Dataset excerpt START

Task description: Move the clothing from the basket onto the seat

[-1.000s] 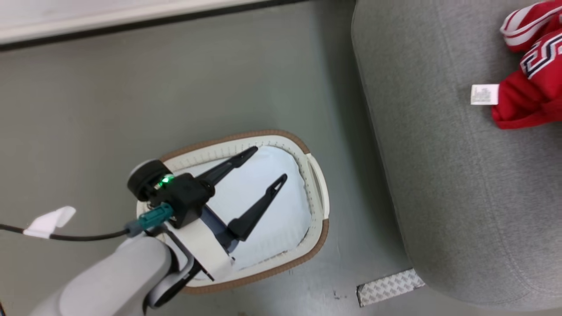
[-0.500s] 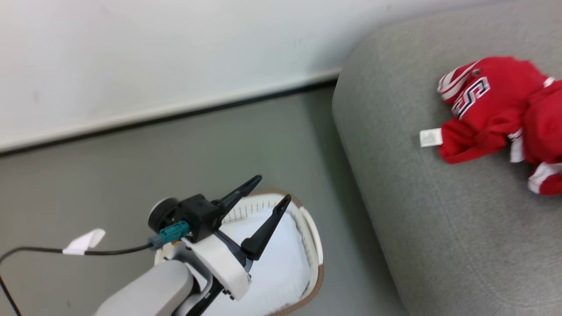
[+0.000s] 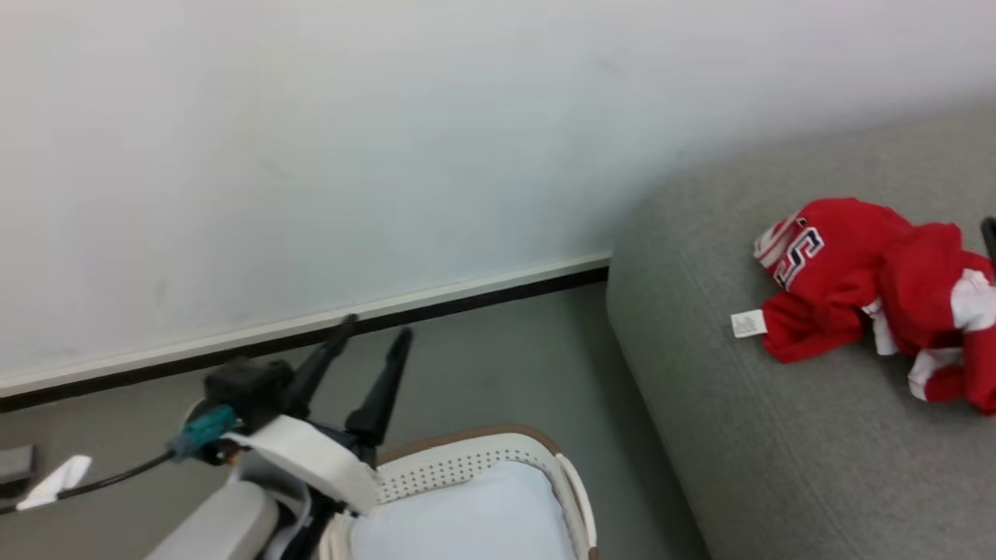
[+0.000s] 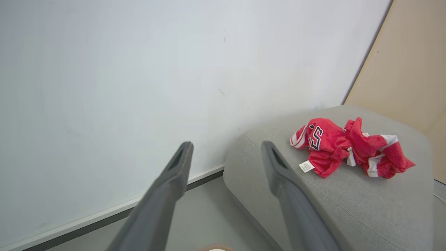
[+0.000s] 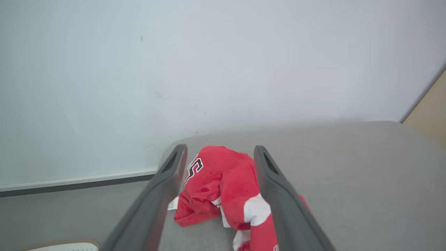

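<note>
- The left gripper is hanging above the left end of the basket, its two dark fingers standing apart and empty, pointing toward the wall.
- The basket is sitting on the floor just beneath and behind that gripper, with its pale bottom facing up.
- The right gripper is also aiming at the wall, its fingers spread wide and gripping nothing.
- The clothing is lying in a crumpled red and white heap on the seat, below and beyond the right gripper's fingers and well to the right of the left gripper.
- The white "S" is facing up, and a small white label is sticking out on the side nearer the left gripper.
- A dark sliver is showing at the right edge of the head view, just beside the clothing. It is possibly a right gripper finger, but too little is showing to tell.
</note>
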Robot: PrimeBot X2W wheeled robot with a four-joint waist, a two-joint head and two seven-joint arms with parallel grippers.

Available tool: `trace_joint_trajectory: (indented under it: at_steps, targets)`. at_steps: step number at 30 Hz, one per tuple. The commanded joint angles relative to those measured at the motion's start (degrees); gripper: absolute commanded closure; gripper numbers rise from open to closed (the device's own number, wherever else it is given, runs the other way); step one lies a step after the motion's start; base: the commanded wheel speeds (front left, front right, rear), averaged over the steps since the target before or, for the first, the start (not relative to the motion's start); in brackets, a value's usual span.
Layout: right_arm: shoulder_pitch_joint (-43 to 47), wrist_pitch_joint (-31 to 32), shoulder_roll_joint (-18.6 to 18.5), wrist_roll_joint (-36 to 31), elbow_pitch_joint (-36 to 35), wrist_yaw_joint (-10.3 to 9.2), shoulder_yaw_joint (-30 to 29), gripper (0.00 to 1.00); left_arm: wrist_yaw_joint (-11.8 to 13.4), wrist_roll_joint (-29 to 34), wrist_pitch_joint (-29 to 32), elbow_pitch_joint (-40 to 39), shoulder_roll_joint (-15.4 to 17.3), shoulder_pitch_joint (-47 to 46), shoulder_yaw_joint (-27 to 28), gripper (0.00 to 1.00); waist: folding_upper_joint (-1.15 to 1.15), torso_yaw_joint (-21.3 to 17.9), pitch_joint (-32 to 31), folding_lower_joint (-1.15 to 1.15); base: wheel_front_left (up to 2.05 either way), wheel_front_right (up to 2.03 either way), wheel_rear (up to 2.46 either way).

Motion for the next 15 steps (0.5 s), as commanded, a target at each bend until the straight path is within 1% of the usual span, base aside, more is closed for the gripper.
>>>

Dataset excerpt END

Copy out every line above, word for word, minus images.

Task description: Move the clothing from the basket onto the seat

[-1.000s] 
[-0.500s] 
[+0.000s] 
[+0.000s] 
[+0.000s] 

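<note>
- The left gripper is hanging above the left end of the basket, its two dark fingers standing apart and empty, pointing toward the wall.
- The basket is sitting on the floor just beneath and behind that gripper, with its pale bottom facing up.
- The right gripper is also aiming at the wall, its fingers spread wide and gripping nothing.
- The clothing is lying in a crumpled red and white heap on the seat, below and beyond the right gripper's fingers and well to the right of the left gripper.
- The white "S" is facing up, and a small white label is sticking out on the side nearer the left gripper.
- A dark sliver is showing at the right edge of the head view, just beside the clothing. It is possibly a right gripper finger, but too little is showing to tell.
</note>
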Robot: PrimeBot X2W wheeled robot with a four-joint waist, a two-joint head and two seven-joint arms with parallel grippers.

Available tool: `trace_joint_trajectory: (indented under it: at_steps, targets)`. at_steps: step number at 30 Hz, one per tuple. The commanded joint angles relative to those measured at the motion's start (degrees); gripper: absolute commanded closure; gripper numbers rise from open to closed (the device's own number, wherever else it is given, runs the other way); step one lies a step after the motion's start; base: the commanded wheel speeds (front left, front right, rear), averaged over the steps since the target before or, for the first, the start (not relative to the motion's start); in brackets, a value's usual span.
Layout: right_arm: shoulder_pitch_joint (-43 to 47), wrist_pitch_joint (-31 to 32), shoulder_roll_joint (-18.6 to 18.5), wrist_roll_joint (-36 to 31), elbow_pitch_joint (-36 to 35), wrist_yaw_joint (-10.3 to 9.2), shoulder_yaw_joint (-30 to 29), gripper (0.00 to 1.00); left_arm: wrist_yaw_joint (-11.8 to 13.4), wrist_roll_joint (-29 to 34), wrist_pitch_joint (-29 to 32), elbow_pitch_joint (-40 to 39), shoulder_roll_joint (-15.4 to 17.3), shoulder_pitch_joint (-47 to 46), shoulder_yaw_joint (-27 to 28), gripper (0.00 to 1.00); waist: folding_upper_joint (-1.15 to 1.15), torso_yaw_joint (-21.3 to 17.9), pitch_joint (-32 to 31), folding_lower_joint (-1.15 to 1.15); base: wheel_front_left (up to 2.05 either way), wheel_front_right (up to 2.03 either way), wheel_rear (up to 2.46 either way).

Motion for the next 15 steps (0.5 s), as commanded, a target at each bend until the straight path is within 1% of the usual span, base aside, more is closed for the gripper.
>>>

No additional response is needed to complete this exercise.